**WHAT YOU HAVE TO DO**
Set down every line of the data exactly, skipping the pictures.

**RECORDED INFORMATION**
= = =

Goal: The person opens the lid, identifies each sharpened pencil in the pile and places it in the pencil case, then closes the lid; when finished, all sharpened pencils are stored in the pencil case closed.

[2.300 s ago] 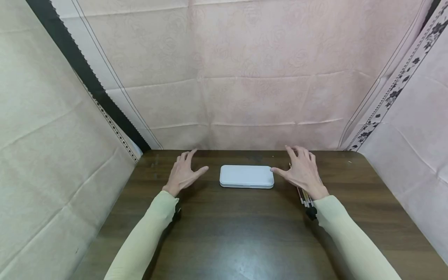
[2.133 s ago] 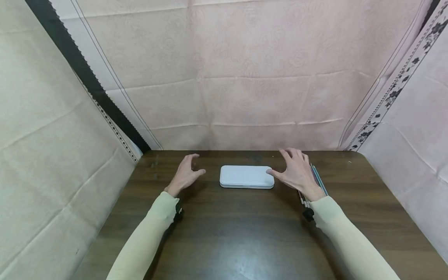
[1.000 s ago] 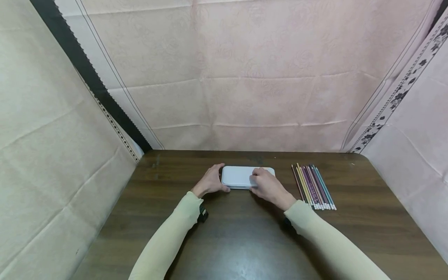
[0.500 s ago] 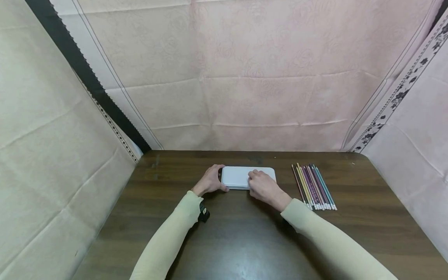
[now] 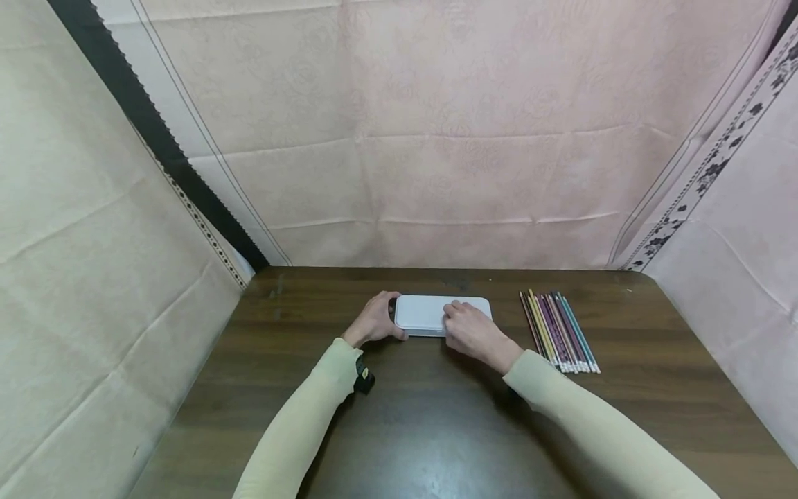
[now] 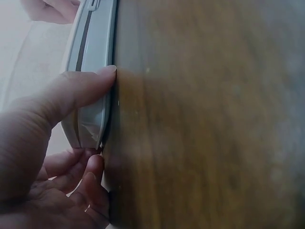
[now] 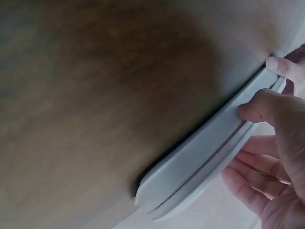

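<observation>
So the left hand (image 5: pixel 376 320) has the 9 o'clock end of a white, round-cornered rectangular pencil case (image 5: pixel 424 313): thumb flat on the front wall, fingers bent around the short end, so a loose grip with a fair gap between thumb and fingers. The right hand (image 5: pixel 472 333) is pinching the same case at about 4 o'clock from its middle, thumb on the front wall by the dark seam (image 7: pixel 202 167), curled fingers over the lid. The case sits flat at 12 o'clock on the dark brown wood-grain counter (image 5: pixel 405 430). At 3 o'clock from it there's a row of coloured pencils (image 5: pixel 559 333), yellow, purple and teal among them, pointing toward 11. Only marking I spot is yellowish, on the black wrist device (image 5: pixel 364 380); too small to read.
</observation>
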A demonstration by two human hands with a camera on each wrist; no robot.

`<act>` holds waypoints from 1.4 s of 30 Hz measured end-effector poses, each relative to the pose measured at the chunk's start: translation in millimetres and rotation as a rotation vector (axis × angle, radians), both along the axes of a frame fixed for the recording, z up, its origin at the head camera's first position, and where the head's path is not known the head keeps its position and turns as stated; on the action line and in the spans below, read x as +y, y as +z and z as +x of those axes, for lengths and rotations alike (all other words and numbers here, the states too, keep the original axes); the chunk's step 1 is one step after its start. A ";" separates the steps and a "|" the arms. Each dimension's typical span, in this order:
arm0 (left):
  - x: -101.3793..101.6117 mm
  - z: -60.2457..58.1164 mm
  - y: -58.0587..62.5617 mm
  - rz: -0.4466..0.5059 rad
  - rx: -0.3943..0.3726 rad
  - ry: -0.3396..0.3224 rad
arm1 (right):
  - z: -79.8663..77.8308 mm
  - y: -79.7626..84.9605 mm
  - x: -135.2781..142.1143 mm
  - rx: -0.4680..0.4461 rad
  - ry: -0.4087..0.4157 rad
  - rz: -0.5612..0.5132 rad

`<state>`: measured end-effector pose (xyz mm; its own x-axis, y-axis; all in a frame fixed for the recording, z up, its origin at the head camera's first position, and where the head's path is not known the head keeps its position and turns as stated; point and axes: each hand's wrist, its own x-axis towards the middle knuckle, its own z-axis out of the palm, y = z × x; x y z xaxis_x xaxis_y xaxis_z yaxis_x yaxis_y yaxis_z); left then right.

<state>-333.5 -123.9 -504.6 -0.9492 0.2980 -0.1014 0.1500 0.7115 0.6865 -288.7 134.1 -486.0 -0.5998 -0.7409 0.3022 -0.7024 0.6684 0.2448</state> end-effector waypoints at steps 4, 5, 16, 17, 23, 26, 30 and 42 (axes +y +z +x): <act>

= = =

**SOLUTION TO THIS TASK**
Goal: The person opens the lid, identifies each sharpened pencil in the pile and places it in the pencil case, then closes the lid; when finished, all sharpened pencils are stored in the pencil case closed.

[2.300 s ago] 
[2.133 s ago] 
[1.000 s ago] 
[0.500 s ago] 
[now] 
[now] 
[now] 

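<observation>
So the left hand (image 5: pixel 376 320) has the 9 o'clock end of a white, round-cornered rectangular pencil case (image 5: pixel 424 313): thumb flat on the front wall, fingers bent around the short end, so a loose grip with a fair gap between thumb and fingers. The right hand (image 5: pixel 472 333) is pinching the same case at about 4 o'clock from its middle, thumb on the front wall by the dark seam (image 7: pixel 202 167), curled fingers over the lid. The case sits flat at 12 o'clock on the dark brown wood-grain counter (image 5: pixel 405 430). At 3 o'clock from it there's a row of coloured pencils (image 5: pixel 559 333), yellow, purple and teal among them, pointing toward 11. Only marking I spot is yellowish, on the black wrist device (image 5: pixel 364 380); too small to read.
</observation>
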A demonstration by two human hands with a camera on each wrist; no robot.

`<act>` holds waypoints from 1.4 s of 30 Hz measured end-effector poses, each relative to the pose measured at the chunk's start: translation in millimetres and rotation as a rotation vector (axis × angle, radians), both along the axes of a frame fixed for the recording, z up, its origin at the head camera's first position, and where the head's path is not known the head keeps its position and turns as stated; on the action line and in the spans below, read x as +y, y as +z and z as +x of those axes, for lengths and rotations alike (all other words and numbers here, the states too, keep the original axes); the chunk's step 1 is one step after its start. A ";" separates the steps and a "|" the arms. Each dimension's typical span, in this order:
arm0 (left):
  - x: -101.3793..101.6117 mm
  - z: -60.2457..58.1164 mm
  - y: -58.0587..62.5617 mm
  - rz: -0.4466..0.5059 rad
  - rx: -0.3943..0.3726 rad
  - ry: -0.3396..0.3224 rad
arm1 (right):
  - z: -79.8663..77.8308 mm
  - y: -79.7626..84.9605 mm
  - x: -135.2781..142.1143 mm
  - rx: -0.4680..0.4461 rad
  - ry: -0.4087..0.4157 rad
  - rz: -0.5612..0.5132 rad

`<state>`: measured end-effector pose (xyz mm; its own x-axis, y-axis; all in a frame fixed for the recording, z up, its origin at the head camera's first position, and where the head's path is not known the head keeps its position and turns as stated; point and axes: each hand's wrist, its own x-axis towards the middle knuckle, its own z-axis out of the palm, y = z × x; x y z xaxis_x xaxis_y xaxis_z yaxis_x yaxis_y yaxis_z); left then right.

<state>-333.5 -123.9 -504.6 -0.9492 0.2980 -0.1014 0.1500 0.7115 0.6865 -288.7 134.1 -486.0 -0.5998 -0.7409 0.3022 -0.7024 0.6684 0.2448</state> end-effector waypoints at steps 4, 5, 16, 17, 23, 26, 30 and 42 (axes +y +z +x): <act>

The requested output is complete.